5. The brokenness of the world shows the need for a Redeemer. The fact that harmony falls into discord, that created things atrophy, that sin mars and stains beauty is the groaning for redemption (Rom 8:23) and the recognition of our current state. The irregularities in the medieval world “model,” as C.S. Lewis calls it, are not cause to dismiss the model in its entirety, but to identify the brokenness of the world that longs for shalom.

6. God controls the Dance as a beautiful expression of One Truth. The Great Dance is the picture of divine Love moving the stars and spheres, cultures and nations, families and communities, all creation and all of life as one beautiful, harmonious, complex, and purposeful dance. In submission, we learn the steps—haltingly and limping—as our loves become ordered to divine Love. Cassiodorus writes that, “Music indeed is the knowledge of apt modulation. If we live virtuously, we are constantly proved to be under its discipline, but when we commit injustice we are without music. The heavens and the earth, indeed all things in them which are directed by a higher power, share in the discipline of music, for Pythagoras attests that this universe was founded by and can be governed by music.”

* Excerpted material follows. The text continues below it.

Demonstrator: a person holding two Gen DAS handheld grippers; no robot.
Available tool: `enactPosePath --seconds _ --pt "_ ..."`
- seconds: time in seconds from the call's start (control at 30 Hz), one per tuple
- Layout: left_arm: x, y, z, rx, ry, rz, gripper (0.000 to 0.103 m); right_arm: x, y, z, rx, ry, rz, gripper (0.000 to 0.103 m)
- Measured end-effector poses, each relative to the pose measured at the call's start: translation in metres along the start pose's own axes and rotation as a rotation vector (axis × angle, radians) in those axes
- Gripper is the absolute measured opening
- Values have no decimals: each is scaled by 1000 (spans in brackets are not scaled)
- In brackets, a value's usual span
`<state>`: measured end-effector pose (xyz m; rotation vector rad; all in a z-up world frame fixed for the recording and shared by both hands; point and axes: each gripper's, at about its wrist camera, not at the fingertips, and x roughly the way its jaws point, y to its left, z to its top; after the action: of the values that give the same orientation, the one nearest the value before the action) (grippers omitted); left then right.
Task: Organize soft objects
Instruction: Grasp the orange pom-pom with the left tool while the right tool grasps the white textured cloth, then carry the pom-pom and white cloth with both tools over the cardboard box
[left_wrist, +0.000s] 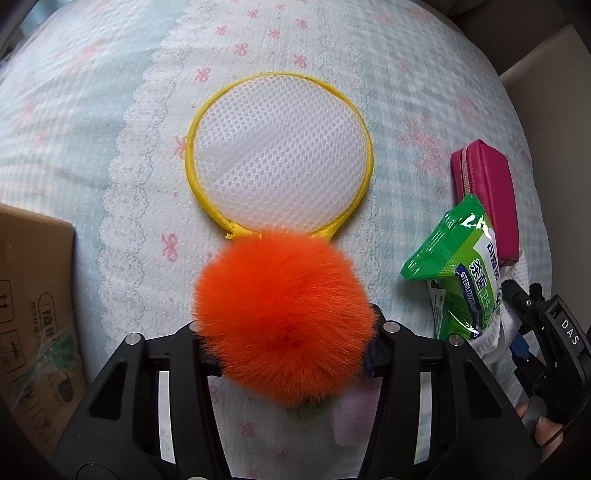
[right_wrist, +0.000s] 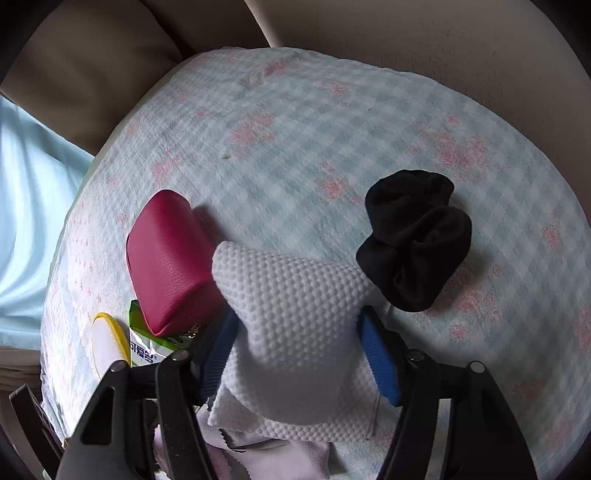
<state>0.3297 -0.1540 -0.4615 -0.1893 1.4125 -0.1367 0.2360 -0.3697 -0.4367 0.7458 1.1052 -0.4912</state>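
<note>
My left gripper (left_wrist: 286, 332) is shut on a fluffy orange pompom (left_wrist: 284, 314), held just in front of the near rim of a round yellow-rimmed white mesh basket (left_wrist: 192, 173) on the bed. My right gripper (right_wrist: 299, 332) is shut on a white textured cloth (right_wrist: 291, 306), held above the bed; its blue pads (right_wrist: 376, 354) press the cloth's sides. The right gripper also shows at the right edge of the left wrist view (left_wrist: 532, 317). A black scrunched sock (right_wrist: 413, 236) lies ahead to the right.
A magenta zip pouch (right_wrist: 170, 262) and a green wet-wipes pack (left_wrist: 458, 273) lie right of the basket. A pale pink cloth (right_wrist: 258, 458) lies under the right gripper. A cardboard box (left_wrist: 33, 314) stands at the left. Beige cushions (right_wrist: 92, 62) border the bed.
</note>
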Motion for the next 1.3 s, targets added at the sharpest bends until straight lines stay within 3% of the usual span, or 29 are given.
enactPosePath --seconds 0.1,0.37,0.9,1.1,1.3 --pt "0 3 2 -21 -8 -2 37 -3 -9 2 25 -3 2 33" --pt "-21 17 -8 -28 -40 -1 33 -6 -21 0 37 -3 -21 15" --pt "-122 24 -21 -34 -186 -40 33 -78 -13 -16 0 -97 44 14" --pt "-187 29 -35 -22 -275 -72 33 -130 11 -32 -84 -143 74 14" --pt "-263 57 -52 -35 -354 -89 33 -194 55 -58 -207 -178 125 14"
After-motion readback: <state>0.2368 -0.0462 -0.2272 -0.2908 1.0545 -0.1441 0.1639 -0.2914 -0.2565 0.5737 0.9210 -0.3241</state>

While these points apply to the Music of the Spheres particularly (and much more could be said for its inclusion in our studies), the principles from the Spheres also pertain to education as a whole—and particularly classical education. Consider the following:

  • Each discipline has a purpose
  • All the disciplines work together.
  • We should fill students with awe and wonder at the world and for the Creator who has made such things.
  • Rest for our students partially consists in being who God has called them to be, and, therefore, to draw that out of them.
  • Education is a process of repentance.
  • We must submit to the work of the Lord in the unity of Truth.

Joseph Ratzinger wrote, “For the Pythagoreans, this mathematical order of the universe (‘cosmos’ means ‘order’!) was identical with the essence of beauty itself. Beauty comes from meaningful inner order. And for them this beauty was not only optical but also musical…The beauty of music depends on its conformity to the rhythmic and harmonic laws of the universe. The more that human music adapts itself to the musical laws of the universe, the more beautiful it will be.”

This inner beauty, order, and harmony not only expresses itself in glorious music, but also in the forming of beautiful souls and minds.


i. Jamie James, The Music of the Spheres: Music, Science and the Natural Order of The Universe (New York: Copernicus, 1993), 91-92.

ii. James R. Gaines, Evening in the Palace of Reason: Bach Meets Frederick the Great in the Age of Enlightenment (New York: Harper Perennial, 2005), 43.

iii. John Butt, “Bach’s metaphysics of music.” Ed. John Butt, The Cambridge Companion to Bach (Cambridge: The Cambridge University Press, 2000), 46.

iv. Ibid., 48.

v. Joseph Cardinal Ratzinger, The Spirit of the Liturgy (San Francisco: Ignatius Press, 2000), 152-153.